## Problem
From the line that contains "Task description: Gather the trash" through the line that contains "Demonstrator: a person", output every line of the listing below exactly and leave out all the rest.

----- Collected material -----

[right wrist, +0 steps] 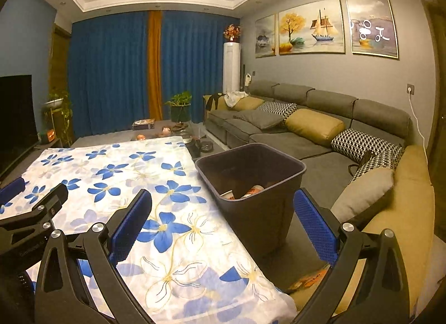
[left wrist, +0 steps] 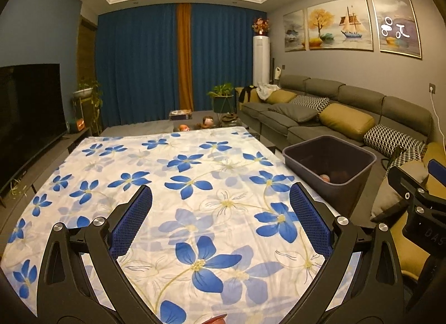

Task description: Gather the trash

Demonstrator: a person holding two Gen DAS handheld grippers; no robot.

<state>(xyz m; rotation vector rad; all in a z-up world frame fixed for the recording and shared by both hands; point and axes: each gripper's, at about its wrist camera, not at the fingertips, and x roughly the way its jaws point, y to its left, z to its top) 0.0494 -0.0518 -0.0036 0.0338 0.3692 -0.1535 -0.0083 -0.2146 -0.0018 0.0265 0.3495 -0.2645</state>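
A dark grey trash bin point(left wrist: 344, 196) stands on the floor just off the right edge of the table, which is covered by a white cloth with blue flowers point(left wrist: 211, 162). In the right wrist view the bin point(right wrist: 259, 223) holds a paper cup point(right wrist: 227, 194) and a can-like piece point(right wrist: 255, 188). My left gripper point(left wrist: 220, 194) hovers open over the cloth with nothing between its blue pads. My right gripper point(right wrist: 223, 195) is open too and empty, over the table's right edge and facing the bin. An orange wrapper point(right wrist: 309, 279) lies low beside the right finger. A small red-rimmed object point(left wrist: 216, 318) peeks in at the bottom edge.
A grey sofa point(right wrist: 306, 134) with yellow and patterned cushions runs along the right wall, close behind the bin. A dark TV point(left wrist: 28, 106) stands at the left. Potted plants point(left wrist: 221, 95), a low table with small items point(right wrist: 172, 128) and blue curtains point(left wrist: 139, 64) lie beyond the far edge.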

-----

## Result of the exercise
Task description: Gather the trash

Demonstrator: a person holding two Gen DAS handheld grippers; no robot.

The output has nothing more to it.